**Goal of the exercise:**
Using the data below, gather each line that includes the word "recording".

**Data to process:**
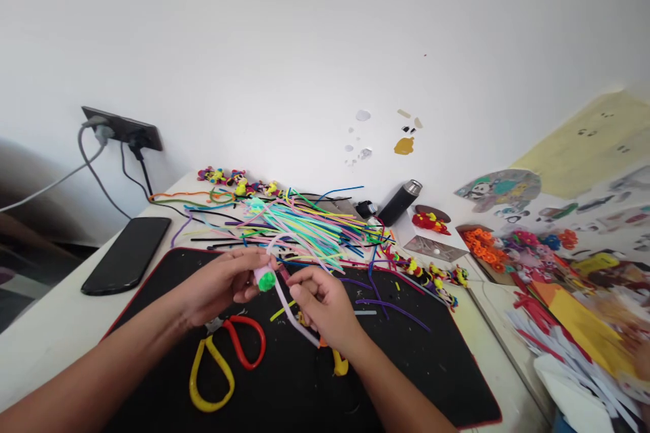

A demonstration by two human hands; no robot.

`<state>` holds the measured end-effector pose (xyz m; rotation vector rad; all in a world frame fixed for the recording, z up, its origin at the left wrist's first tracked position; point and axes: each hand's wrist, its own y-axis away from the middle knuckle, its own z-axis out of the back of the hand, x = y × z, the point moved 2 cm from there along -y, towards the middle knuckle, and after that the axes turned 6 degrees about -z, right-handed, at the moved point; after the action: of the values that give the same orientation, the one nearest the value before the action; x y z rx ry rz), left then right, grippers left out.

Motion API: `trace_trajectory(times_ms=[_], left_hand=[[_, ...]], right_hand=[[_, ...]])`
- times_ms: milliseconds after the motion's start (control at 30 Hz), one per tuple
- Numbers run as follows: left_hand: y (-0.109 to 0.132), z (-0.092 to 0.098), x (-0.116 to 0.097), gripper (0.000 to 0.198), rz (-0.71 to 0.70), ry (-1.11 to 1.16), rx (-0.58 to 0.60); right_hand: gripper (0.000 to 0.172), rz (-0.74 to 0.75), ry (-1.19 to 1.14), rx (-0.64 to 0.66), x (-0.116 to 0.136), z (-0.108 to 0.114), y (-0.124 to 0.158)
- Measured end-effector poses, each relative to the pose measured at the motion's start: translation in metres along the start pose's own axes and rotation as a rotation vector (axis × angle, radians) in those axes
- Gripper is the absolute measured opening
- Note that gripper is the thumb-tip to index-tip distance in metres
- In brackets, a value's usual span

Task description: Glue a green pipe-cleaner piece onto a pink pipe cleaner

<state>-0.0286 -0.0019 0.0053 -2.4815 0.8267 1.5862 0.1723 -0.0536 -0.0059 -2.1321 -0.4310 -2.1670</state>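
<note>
My left hand (223,284) is closed around a small roll of pipe cleaner with a green centre and pale pink outer wrap (265,279). My right hand (325,308) pinches the loose pale pink pipe cleaner strand (292,311) that trails down from the roll. Both hands hover just above a black mat (406,379). A loose heap of coloured pipe cleaners (299,226) lies behind the hands. Scissors with red and yellow handles (223,358) rest on the mat under my left wrist.
A black phone (126,254) lies at the left by a wall socket with cables (122,128). A dark bottle (401,201) lies on its side at the back. Small finished figures (431,277) and paper scraps (573,311) crowd the right.
</note>
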Motion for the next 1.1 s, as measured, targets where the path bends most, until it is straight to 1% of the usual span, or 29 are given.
trace_trajectory(times_ms=[100,167,233,367,533,700,833,967,1100], left_hand=[[0.005,-0.011,0.011,0.035,0.092,0.089,0.043],[0.007,-0.017,0.019,0.035,0.142,0.140,0.093],[0.008,-0.022,0.026,0.035,0.178,0.175,0.141],[0.010,-0.026,0.035,0.032,0.229,0.207,0.184],[0.010,-0.029,0.041,0.031,0.260,0.159,0.209],[0.011,-0.033,0.043,0.030,0.257,0.079,0.246],[0.013,-0.032,0.046,0.029,0.277,0.048,0.272],[0.013,-0.032,0.049,0.032,0.293,-0.013,0.282],[0.013,-0.034,0.052,0.034,0.311,-0.049,0.276]], right_hand=[[0.041,0.037,-0.073,-0.059,0.006,0.004,-0.005],[0.045,0.057,-0.108,-0.071,0.008,0.004,-0.008],[0.046,0.064,-0.134,-0.071,0.009,0.003,-0.010],[0.045,0.069,-0.144,-0.074,0.007,0.001,-0.010],[0.042,0.052,-0.217,-0.055,0.007,0.001,-0.010],[0.041,0.001,-0.286,0.029,0.008,0.004,-0.009],[0.041,-0.042,-0.343,0.088,0.009,0.005,-0.004],[0.044,-0.102,-0.410,0.075,0.011,0.004,-0.002],[0.043,-0.110,-0.454,0.054,0.011,0.003,-0.003]])
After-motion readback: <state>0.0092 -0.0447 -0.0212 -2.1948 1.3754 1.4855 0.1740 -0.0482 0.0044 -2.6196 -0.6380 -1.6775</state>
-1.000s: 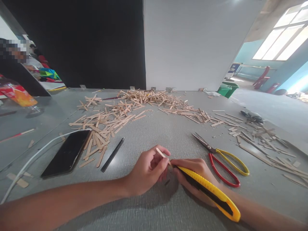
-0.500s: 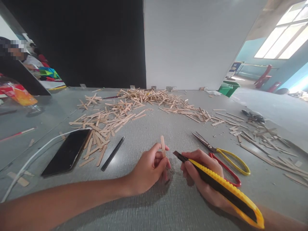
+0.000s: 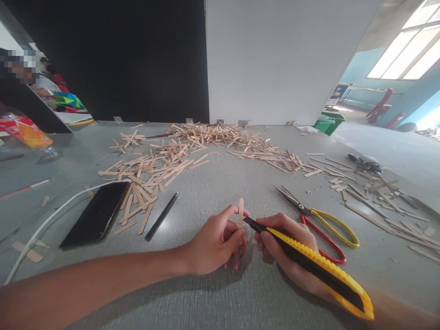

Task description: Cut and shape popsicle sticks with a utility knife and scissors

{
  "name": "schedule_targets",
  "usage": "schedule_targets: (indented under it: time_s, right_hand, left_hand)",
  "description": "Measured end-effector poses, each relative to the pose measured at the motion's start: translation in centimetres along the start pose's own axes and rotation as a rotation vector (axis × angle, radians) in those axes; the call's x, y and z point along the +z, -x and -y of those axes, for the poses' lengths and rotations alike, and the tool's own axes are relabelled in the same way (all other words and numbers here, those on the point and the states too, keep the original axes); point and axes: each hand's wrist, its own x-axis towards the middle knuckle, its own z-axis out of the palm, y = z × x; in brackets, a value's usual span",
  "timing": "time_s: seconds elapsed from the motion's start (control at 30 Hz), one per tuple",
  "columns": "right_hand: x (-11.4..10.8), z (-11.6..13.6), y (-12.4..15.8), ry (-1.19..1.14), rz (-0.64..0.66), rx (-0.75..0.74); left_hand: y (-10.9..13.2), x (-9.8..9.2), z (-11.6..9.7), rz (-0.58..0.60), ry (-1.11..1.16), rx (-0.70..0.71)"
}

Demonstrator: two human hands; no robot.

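My left hand [image 3: 216,243] is closed round a short wooden stick [image 3: 241,210], which stands nearly upright between thumb and fingers just above the grey table [image 3: 220,293]. My right hand [image 3: 285,247] grips a yellow and black utility knife [image 3: 309,263]. The knife's blade tip points left and touches the stick's lower part.
Red and yellow scissors [image 3: 323,224] lie just right of my hands. A black pen [image 3: 161,216] and a black phone [image 3: 98,213] with a white cable [image 3: 51,217] lie to the left. Heaps of wooden sticks [image 3: 178,153] cover the far table; a white board stands behind.
The stick went from tilted left to nearly upright. The knife drew back to the right, then came left again until its tip met the stick.
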Motion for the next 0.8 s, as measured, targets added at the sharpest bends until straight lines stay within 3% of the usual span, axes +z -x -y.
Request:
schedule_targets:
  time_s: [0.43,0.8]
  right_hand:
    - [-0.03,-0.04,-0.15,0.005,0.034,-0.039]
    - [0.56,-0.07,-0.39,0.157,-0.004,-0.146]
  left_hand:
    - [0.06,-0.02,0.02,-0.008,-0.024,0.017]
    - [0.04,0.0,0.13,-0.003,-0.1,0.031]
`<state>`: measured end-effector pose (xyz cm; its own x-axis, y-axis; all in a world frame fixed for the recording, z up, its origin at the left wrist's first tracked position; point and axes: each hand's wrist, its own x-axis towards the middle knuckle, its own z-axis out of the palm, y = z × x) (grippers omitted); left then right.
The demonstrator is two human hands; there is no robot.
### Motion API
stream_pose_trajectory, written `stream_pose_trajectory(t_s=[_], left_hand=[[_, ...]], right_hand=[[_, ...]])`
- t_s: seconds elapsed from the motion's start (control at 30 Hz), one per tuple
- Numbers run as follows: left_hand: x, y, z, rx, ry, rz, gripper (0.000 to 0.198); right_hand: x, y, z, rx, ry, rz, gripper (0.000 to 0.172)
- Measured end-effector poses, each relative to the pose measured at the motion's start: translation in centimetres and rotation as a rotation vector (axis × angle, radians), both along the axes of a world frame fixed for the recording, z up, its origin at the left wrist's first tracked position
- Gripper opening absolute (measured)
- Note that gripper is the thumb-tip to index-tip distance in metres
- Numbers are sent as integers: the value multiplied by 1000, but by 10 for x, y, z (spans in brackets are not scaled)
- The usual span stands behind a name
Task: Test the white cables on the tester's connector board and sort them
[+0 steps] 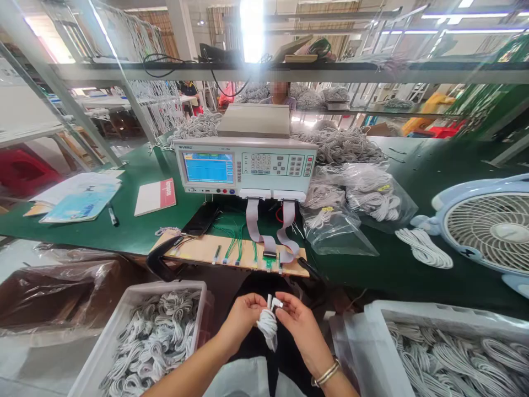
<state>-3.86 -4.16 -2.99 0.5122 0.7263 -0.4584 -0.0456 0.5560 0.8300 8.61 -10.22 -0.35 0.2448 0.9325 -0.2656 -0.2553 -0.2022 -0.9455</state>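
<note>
My left hand is mostly closed, thumb and fingertips pinching the side of a white cable bundle, while my right hand is loosely curled, its thumb and forefinger close together on the pale plug at the bundle's top. The bundle hangs over my lap, short of the near edge of the green tabletop, its thin, smooth cord wound into a tight, rounded coil. Just ahead, a flat wooden board lies along that edge, with thin green wires and small connectors on it; grey, flat ribbon cables bend down to it from the boxy, hard-cased tester, whose screen is lit blue. To the tester's right, clear, crinkled plastic bags hold more coils, and farther right stands a fan with a round, ribbed grille. Stiff-walled plastic bins full of looped cable flank me, the left bin and the right bin; my hands work in the space between them, apart from both rims and the board.
</note>
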Motion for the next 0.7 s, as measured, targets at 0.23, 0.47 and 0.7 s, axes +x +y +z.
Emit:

**Reply to the task:**
`<state>` holds the measured end-effector pose (xyz m; rotation vector rad; all in a world frame fixed for the recording, z up, its origin at the left wrist's first tracked position; point and axes: each hand's wrist, its own y-axis away from the middle knuckle, its own z-axis out of the back of the hand, x = y × z, the point moved 2 cm from there along -y, towards the middle knuckle, and after that the axes turned 6 degrees about -z, right-handed, at the moved point; after the action: of the values that give the same orientation, the one nearest the value before the action; x y z rx ry rz), left then right, grippers left out.
`<state>`: measured end-effector pose (xyz cm; its own x-axis, y-axis; all in a world frame fixed for the recording, z up, its origin at the left wrist's first tracked position; point and axes: each hand's wrist, its own x-axis towards the middle knuckle, its own z-axis out of the palm, y = z × x) (grippers omitted); left then right.
- Measured end-effector poses, each relative to the pose measured at the motion's start: translation in centimetres and rotation as a rotation vector (axis × angle, radians), both along the axes of a world frame fixed for the recording, z up, its origin at the left wrist's first tracked position

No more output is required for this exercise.